ABOUT THIS EXERCISE. Count the lines below that contain the word "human", and state only that number.

DATA EXTRACT.
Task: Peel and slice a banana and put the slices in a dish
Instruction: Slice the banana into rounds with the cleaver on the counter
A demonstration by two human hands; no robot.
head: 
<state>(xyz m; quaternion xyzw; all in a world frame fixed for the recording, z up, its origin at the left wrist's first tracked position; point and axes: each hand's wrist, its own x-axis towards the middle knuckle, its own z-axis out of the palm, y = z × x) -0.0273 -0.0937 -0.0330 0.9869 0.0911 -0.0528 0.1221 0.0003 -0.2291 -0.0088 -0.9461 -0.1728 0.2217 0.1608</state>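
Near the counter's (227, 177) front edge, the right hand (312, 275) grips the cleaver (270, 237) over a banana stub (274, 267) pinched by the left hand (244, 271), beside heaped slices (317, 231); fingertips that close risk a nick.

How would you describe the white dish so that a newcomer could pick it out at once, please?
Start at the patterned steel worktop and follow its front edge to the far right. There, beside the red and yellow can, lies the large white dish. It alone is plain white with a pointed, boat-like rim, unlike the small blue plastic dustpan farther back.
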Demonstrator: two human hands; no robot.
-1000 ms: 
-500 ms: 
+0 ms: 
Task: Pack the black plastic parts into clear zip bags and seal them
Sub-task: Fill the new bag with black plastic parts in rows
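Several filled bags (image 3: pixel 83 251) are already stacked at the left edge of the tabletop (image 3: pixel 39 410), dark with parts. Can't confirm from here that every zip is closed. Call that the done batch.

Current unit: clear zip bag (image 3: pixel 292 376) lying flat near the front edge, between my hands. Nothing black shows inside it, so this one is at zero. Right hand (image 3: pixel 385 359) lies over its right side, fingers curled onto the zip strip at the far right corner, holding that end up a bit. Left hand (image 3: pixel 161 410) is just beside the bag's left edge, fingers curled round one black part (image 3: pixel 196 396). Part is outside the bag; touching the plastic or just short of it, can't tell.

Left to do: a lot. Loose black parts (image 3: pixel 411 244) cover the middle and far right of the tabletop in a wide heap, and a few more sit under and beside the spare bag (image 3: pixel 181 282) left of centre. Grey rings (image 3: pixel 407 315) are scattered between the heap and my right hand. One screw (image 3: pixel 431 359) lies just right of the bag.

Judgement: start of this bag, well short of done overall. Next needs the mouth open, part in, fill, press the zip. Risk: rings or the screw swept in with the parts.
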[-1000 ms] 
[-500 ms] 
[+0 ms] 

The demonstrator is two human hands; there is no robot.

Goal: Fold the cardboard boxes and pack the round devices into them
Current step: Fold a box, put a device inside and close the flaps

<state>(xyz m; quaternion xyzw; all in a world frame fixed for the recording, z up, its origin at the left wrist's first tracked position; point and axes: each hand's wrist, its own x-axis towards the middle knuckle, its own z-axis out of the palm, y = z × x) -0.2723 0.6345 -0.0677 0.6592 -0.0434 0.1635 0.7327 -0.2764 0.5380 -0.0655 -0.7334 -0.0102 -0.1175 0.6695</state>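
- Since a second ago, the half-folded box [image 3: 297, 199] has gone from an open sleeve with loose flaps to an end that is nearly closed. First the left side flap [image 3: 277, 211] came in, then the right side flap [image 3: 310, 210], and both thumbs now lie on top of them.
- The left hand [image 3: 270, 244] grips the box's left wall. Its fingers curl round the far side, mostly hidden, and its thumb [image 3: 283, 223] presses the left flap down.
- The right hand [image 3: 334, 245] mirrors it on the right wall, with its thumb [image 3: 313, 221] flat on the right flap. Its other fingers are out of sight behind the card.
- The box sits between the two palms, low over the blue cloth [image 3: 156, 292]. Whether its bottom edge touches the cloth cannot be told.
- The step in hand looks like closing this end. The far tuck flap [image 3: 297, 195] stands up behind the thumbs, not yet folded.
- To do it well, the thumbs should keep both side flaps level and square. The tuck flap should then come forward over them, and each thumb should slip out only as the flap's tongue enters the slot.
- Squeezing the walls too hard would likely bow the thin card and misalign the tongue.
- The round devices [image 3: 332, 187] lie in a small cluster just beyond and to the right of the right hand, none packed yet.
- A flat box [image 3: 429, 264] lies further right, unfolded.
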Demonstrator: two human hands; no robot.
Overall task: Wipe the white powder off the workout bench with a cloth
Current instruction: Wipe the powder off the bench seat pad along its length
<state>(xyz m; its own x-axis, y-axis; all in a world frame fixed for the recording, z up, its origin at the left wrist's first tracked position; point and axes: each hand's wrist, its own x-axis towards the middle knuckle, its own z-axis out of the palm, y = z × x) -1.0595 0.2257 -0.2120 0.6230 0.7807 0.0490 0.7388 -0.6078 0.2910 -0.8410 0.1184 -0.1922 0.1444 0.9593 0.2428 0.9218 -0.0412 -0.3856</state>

EXERCISE SOLUTION. 4